Final Salary Pensions – Stick or Twist?
Until recently, the ‘best bet’ with a final salary pension was to leave it well alone. However, a combination of factors means that the old rules no longer apply. So how should you play your cards when it comes to a potential pension transfer?
These days, a ‘final salary’ pension is a rare and splendid thing. Even so, there’s still an estimated 6.8 million Britons¹ with ‘deferred’ final salary pensions that could now be ripe for transfer.
The old rules of engagement
Final salary pensions got the name because they pay a pension based on a percentage of your salary. Thanks to their generosity, until now it was generally best not to transfer from a final salary to a personal pension where you need to shoulder the investment risk yourself.
But two recent developments have turned conventional wisdom on its head.

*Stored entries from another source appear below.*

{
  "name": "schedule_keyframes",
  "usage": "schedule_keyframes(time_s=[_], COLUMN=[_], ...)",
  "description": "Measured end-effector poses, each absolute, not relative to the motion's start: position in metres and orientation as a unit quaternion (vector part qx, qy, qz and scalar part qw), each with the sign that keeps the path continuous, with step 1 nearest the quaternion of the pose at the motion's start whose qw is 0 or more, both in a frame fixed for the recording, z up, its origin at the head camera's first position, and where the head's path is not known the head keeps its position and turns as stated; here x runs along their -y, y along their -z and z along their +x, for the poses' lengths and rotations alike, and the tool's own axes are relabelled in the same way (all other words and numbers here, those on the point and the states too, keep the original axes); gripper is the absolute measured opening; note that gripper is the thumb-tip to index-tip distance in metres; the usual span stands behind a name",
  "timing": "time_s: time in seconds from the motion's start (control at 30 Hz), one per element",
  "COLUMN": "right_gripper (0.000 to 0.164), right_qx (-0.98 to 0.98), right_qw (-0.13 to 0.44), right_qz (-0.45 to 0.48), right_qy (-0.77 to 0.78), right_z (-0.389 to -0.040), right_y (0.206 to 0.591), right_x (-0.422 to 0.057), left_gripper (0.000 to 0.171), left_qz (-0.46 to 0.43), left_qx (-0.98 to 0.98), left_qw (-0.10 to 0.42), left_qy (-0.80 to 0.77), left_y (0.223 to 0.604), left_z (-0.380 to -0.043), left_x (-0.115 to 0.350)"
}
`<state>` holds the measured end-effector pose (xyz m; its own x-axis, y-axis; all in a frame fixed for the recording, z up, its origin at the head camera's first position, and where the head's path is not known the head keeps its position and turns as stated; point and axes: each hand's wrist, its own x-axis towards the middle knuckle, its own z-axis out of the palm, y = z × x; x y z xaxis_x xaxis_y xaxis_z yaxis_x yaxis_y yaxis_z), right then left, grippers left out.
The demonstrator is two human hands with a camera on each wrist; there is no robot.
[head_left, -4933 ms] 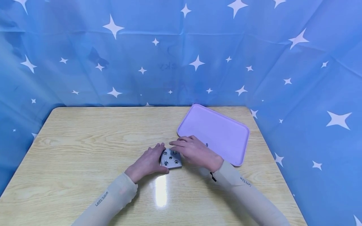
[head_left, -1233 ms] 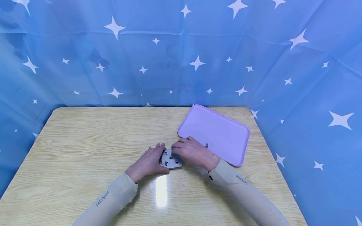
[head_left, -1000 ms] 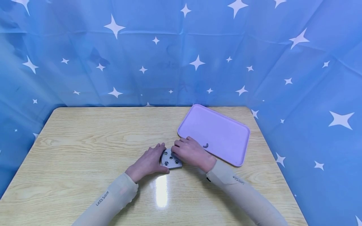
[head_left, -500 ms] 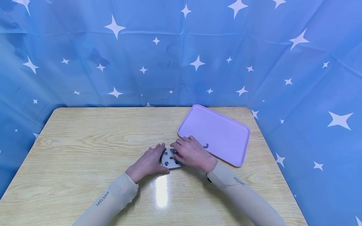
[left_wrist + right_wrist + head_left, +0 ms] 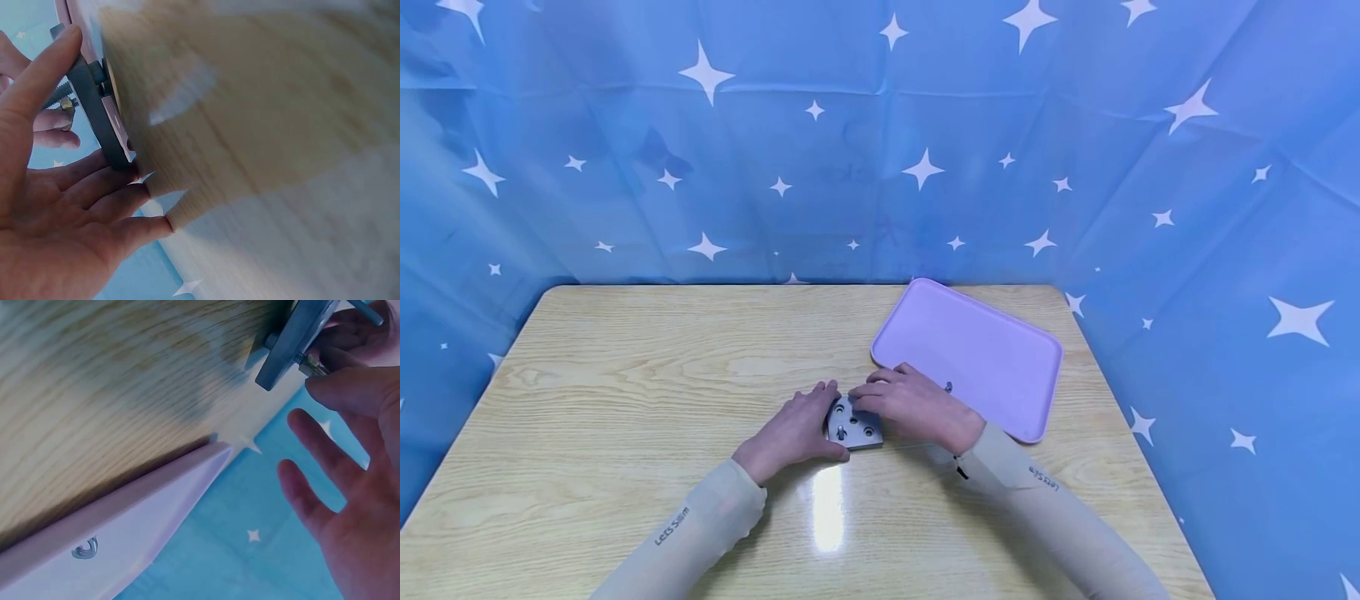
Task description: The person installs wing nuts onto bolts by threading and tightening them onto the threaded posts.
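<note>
Head cam: I look forward and down over table (image 5: 625,358), farthest back. Wrist cams: I look from close in, frames tilted, past left hand (image 5: 792,432) and right hand (image 5: 916,406). Both share metal plate (image 5: 292,351); head, right wrist share tray (image 5: 981,350).

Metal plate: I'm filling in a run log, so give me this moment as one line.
left hand: grips metal plate | right hand: pinches nut | purple tray: holds curved metal piece

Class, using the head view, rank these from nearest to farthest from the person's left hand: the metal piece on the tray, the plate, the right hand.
1. Plate: touching the left hand, on its right side.
2. Right hand: its fingers are over the plate's far right corner.
3. Metal piece: on the tray, just past the right hand.
</note>
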<state>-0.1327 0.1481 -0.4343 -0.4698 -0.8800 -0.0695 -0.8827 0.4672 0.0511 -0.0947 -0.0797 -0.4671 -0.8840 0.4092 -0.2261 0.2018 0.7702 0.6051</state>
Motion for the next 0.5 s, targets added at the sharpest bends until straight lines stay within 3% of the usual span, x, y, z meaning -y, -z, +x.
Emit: schedule_keyframes(time_s=[0.5], right_gripper=[0.023], right_qx=[-0.867], right_qw=[-0.046], right_qz=[-0.495], right_qy=[-0.026], right_z=[-0.1339], right_y=[0.4436], right_x=[-0.1446], left_gripper=[0.105], left_qz=[0.166], left_qx=[-0.923], left_qw=[0.171], left_qy=[-0.301], left_y=[0.4696], left_z=[-0.0959], left_x=[0.0794])
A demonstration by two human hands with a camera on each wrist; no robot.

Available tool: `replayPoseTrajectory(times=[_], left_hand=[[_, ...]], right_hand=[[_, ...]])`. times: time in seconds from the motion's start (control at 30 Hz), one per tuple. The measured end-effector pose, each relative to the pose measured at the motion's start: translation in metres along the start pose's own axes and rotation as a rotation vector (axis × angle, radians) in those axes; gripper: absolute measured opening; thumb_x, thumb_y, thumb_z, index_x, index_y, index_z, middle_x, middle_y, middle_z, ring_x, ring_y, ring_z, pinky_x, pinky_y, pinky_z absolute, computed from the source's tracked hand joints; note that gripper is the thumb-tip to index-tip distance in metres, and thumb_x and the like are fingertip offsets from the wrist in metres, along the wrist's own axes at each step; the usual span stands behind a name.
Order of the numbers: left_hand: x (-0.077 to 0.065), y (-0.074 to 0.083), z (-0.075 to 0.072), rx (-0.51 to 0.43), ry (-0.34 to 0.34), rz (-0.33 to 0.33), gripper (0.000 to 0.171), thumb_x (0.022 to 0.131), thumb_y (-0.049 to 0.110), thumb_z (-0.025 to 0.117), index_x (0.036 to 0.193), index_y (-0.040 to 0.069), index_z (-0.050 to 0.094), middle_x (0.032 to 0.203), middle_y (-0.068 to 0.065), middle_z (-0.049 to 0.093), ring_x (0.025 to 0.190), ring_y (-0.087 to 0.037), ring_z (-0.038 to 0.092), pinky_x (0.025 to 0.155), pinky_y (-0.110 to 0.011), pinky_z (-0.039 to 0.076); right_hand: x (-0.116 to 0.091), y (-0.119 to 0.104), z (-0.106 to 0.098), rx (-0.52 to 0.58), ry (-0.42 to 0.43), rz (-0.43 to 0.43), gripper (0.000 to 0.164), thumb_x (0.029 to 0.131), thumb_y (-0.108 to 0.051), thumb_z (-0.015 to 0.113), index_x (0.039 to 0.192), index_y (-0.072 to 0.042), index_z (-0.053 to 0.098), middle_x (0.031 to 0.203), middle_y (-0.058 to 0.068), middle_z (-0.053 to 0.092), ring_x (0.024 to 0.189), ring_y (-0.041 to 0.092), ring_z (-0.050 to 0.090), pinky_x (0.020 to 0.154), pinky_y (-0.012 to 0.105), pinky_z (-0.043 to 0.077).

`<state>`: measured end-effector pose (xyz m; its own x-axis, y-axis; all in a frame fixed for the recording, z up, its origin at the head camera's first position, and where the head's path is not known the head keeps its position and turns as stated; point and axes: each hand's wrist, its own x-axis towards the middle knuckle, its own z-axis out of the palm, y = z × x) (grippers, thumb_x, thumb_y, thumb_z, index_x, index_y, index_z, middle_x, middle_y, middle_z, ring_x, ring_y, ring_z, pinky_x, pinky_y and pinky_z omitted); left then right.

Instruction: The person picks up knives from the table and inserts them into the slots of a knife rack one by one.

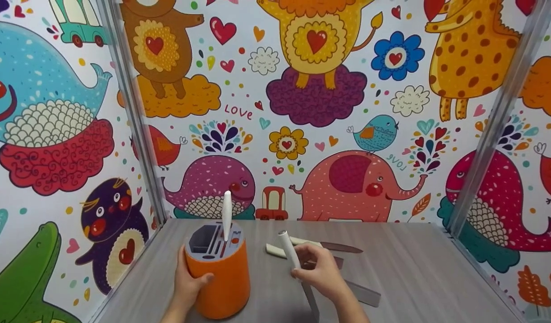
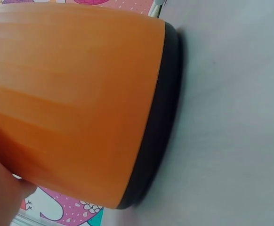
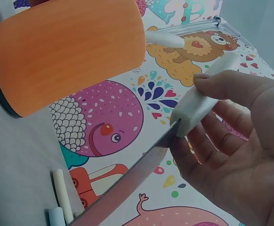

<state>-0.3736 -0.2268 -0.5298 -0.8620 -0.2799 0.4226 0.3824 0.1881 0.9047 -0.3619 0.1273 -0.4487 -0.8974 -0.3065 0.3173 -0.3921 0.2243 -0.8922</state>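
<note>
An orange knife block (image 1: 226,287) with a grey slotted top stands upright on the table. My left hand (image 1: 187,285) grips its left side, thumb across the front; the other fingers are mostly hidden behind it. One knife with a white handle (image 1: 227,213) is upright in a slot. To the right of the block, my right hand (image 1: 318,269) holds another knife (image 3: 200,106) by its white handle, between thumb and fingers. That handle points up and the blade (image 3: 132,183) slants down, clear of the block.
Behind my right hand several knives lie on the grey table (image 1: 414,269): a brown-looking blade (image 1: 344,247), a pale handle (image 1: 275,250) and a broad blade (image 1: 366,294). Walls with cartoon animals (image 1: 347,188) close in the back and both sides.
</note>
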Motion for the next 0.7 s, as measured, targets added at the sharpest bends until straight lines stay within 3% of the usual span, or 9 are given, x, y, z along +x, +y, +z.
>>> replayPoseTrajectory(times=[0.23,0.5,0.6,0.7], left_hand=[[-0.005,-0.001,0.001,0.015,-0.001,-0.023,0.093,0.077,0.009,0.083,0.151,0.021,0.028,0.143,-0.002,0.052,0.115,-0.003,0.055,0.095,-0.008,0.043],[-0.017,0.001,0.002,0.051,0.045,-0.008,0.095,0.079,0.012,0.082,0.154,0.02,0.024,0.15,-0.005,0.046,0.119,0.0,0.049,0.098,-0.004,0.037],[-0.018,0.005,0.005,0.064,0.123,0.089,0.091,0.082,0.02,0.079,0.155,0.017,0.025,0.154,-0.009,0.041,0.125,0.001,0.044,0.102,-0.002,0.032],[-0.017,0.013,0.01,0.101,0.227,0.252,0.082,0.085,0.025,0.074,0.153,0.012,0.031,0.154,-0.014,0.041,0.131,-0.006,0.042,0.108,-0.004,0.028]], right_hand=[[-0.003,0.003,-0.001,0.055,0.071,0.012,0.041,0.078,-0.014,0.082,0.115,-0.007,0.065,0.105,0.013,0.069,0.095,0.023,0.068,0.083,0.032,0.059],[-0.007,0.002,0.004,0.106,0.086,0.025,0.041,0.079,-0.01,0.081,0.117,-0.005,0.064,0.106,0.013,0.069,0.095,0.023,0.067,0.083,0.029,0.058],[-0.006,0.0,0.007,0.103,0.096,0.011,0.042,0.079,-0.013,0.082,0.116,-0.005,0.065,0.105,0.014,0.069,0.094,0.023,0.067,0.082,0.029,0.058],[-0.004,-0.002,0.01,0.1,0.112,-0.011,0.042,0.079,-0.016,0.083,0.116,-0.007,0.065,0.107,0.014,0.066,0.095,0.024,0.067,0.083,0.03,0.059]])
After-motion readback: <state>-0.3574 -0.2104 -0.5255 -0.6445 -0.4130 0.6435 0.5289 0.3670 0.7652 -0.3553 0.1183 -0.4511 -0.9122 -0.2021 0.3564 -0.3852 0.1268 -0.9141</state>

The first is the record low yields on UK government gilts, which has pushed the cost of providing a final salary pension to new highs. As a result, the transfer values offered as an alternative to taking your pension have also hit new all-time highs. In some cases, they’re over 200% higher than they were just a few years ago.

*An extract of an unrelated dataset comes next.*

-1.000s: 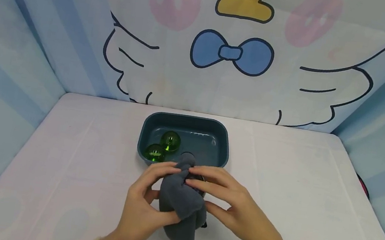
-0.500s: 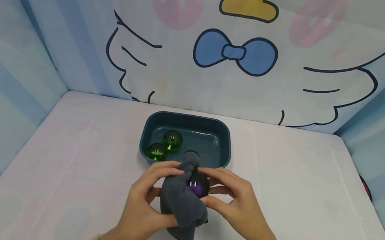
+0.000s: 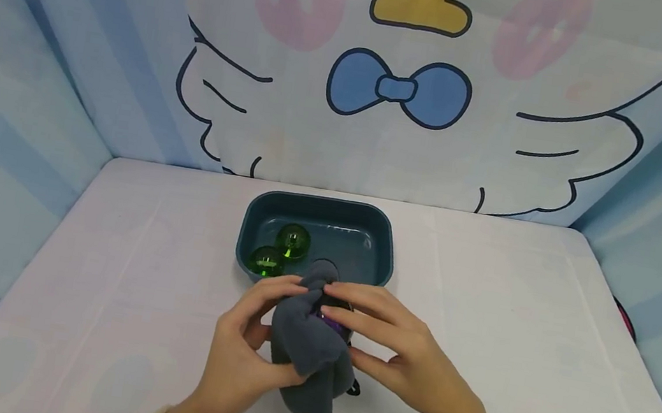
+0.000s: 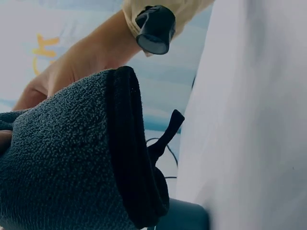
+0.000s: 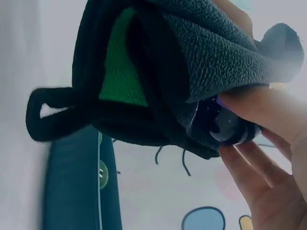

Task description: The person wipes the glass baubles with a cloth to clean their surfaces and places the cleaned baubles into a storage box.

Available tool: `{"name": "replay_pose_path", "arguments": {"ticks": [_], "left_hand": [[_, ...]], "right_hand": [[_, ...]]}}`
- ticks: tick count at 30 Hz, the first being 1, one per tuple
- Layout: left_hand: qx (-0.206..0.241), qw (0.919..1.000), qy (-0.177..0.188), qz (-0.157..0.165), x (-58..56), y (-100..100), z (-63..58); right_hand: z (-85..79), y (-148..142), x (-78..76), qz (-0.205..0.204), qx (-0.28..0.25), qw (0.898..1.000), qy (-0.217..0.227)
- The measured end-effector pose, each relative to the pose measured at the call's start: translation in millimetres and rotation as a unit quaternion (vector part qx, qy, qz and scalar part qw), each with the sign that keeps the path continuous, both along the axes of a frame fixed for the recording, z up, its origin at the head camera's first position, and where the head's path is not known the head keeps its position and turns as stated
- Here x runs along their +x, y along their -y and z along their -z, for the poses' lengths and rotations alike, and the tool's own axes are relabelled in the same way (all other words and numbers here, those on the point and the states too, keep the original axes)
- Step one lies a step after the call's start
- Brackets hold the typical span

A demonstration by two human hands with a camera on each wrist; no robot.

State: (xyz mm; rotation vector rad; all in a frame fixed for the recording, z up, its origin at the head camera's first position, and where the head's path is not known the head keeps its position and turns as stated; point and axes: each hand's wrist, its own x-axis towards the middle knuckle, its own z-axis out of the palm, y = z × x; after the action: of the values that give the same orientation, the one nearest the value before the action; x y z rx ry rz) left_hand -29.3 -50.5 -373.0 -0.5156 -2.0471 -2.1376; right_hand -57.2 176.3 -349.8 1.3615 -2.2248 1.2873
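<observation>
A dark grey cleaning cloth (image 3: 311,345) with a black edge and a hanging loop is bunched between both hands, raised over the table. My left hand (image 3: 240,356) grips its left side, thumb in front and fingers over the top. Wrapped partly in the cloth is a shiny, clear purple ball (image 5: 225,127); in the head view only a sliver shows. My right hand (image 3: 407,344) holds this ball from the right, thumb and fingers curved about it. In the right wrist view the inner side of the cloth (image 5: 220,48) looks green. The left wrist view shows mostly the cloth (image 4: 67,153).
Just beyond the hands stands a dark teal rectangular tub (image 3: 322,200) with two clear green balls (image 3: 293,241) at its left side. The cloth overlaps its front rim in the head view. A white table (image 3: 124,276) spreads around, with printed curtains at the back and sides.
Half a second ago the purple ball showed more fully at the right of the cloth; now cloth and right fingers cover most of it. The left hand keeps its grip, and the green balls stay put.
</observation>
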Motion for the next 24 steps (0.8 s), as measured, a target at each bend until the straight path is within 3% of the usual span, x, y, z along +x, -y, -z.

Indeed, some schemes are now offering multiples of 50 or more, which means that a modest £10,000 p/a pension can now be worth in excess of £500,000 when transferred.
Freedom of choice
The other factor behind the current boom in final salary transfers is the arrival of the new ‘pension freedoms’. Now, anyone over 55 can access their personal pension whenever they like and take whatever income or cash lump sums they choose (subject to the tax rules).

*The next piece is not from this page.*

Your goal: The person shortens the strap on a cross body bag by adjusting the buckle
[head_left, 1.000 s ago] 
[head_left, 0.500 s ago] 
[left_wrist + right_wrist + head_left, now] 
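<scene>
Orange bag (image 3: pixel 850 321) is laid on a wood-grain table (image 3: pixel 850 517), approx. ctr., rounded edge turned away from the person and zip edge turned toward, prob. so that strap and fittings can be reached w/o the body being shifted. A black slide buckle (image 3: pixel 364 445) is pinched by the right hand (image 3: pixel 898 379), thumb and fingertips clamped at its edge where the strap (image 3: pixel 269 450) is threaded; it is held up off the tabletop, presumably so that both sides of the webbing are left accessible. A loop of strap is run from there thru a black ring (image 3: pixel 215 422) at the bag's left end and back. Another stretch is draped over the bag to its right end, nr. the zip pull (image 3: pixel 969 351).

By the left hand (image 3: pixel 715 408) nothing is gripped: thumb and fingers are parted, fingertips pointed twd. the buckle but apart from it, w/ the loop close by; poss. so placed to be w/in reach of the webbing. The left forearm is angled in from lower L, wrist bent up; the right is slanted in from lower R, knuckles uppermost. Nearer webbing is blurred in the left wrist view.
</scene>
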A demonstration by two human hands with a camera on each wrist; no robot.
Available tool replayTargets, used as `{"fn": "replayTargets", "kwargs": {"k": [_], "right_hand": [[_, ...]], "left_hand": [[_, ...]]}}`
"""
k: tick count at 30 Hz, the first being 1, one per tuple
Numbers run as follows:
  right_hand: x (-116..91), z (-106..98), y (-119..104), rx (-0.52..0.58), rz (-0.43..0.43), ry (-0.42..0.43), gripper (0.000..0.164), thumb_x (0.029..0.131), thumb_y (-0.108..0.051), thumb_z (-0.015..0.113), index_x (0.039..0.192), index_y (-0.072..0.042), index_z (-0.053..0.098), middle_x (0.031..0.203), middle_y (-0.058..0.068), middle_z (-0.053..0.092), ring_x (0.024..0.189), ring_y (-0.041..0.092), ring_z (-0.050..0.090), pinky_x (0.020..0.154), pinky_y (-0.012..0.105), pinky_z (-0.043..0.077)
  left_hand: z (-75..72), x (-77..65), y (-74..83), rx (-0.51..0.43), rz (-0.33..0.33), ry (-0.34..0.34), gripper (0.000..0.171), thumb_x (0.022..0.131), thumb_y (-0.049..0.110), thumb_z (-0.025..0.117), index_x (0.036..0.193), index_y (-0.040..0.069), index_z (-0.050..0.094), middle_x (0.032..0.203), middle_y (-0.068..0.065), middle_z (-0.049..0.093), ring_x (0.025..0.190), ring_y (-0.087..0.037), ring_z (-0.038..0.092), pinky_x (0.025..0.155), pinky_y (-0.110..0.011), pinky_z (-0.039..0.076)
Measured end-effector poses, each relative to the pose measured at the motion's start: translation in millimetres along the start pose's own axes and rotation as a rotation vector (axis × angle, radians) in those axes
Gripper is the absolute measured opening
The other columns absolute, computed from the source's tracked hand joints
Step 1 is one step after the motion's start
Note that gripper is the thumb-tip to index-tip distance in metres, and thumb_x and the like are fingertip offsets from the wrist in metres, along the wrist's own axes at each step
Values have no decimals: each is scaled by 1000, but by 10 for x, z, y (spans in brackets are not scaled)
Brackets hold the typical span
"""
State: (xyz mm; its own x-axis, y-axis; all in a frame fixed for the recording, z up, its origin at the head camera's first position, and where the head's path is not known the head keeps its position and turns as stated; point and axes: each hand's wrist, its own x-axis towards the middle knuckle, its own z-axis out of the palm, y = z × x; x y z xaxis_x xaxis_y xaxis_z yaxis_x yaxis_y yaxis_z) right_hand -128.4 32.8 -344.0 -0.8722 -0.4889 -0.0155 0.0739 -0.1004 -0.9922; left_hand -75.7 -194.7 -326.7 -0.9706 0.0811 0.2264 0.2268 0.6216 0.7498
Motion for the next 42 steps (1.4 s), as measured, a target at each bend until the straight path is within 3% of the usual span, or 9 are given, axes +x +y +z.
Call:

Critically, the new rules also abolished the 55% ‘death tax’ on pensions, which suddenly made them one of the most tax-efficient ways in which to pass wealth to the next generation.
This is key as it means that the simple act of transferring to a personal pension now transforms a final salary pension from something that ends when you die into a major financial asset that can be managed and then passed on to your loved ones.
Transferring also enables you to keep your pension pot invested for what might be 30 years of retirement as well as presenting the opportunity to reduce your tax bill in retirement.
Drawing conclusions
Because transfers are highly nuanced, it’s also now a legal requirement to seek professional financial advice (which carries a fee) on any pension transfer worth over £30,000.
Before you find an adviser, a good first step is to calculate just how generous your current transfer value might be. That’s why Drewberry built this calculator as a free online tool that does the heavy lifting for you.
Whether a pension transfer is right for you will depend on your circumstances, but with record transfer values and new pension freedoms on offer, it makes good sense to find out.
¹Royal London, data correct as at March 2015. Sources: Purple Book (December) 2015 & LGPS Annual Report 2015.